● **What to work on**: The first line of the entries below, the line containing "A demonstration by", and every line between them should be repeated exactly, and nothing else.

Start of Records

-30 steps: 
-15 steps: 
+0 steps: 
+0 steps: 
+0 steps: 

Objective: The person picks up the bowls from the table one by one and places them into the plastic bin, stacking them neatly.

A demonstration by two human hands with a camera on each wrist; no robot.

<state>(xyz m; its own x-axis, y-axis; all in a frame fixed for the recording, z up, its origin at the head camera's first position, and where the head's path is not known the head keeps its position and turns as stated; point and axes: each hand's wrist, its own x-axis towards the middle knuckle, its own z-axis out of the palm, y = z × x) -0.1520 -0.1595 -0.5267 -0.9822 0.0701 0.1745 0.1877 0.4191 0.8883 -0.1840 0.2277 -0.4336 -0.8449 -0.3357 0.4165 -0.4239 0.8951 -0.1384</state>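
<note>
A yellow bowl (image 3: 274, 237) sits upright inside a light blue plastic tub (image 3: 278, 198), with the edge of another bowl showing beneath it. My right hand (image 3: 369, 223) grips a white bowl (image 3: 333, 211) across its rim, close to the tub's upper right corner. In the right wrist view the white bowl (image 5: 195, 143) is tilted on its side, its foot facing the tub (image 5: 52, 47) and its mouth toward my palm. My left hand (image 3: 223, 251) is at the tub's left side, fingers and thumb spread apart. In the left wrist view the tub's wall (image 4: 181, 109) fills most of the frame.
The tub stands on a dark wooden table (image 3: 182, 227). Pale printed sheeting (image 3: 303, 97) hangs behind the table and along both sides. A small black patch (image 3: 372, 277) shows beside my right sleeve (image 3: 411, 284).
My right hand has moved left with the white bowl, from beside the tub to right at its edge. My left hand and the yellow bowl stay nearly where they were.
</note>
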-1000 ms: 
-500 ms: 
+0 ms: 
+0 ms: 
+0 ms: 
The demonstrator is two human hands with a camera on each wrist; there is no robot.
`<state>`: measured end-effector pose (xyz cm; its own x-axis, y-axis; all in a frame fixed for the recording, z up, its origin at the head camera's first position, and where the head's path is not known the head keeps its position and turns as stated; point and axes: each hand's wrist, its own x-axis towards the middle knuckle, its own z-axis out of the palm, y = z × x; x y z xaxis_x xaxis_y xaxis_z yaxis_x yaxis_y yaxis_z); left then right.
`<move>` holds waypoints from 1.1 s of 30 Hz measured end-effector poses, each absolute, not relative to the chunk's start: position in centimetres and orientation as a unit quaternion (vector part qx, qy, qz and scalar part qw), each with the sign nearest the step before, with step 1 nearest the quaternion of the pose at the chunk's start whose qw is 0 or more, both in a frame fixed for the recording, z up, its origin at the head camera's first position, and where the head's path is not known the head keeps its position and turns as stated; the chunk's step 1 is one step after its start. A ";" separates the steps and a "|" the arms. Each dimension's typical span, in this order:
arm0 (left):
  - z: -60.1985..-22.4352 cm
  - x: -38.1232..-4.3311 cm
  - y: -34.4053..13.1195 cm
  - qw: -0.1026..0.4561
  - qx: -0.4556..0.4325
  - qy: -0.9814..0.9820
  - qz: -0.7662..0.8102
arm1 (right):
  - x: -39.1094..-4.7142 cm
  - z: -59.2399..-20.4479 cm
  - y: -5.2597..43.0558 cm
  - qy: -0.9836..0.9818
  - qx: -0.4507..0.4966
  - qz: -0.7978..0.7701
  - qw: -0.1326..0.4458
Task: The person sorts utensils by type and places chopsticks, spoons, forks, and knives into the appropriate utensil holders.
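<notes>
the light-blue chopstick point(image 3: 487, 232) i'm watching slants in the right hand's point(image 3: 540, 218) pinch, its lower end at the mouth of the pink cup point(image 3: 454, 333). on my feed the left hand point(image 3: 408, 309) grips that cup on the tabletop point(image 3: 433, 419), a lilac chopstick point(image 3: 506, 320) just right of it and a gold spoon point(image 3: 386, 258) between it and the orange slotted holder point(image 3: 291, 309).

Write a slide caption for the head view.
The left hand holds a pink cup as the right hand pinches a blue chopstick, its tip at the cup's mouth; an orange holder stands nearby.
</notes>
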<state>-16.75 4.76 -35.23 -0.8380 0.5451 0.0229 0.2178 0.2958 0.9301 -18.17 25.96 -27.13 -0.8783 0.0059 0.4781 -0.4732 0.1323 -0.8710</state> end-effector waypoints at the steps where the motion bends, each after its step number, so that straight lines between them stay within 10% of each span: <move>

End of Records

● **Result for this exercise**:
-30 steps: 
-15 steps: 
+0 steps: 
+0 steps: 
+0 steps: 

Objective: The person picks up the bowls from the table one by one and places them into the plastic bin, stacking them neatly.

A demonstration by two human hands with a camera on each wrist; no robot.

Here the answer is complete.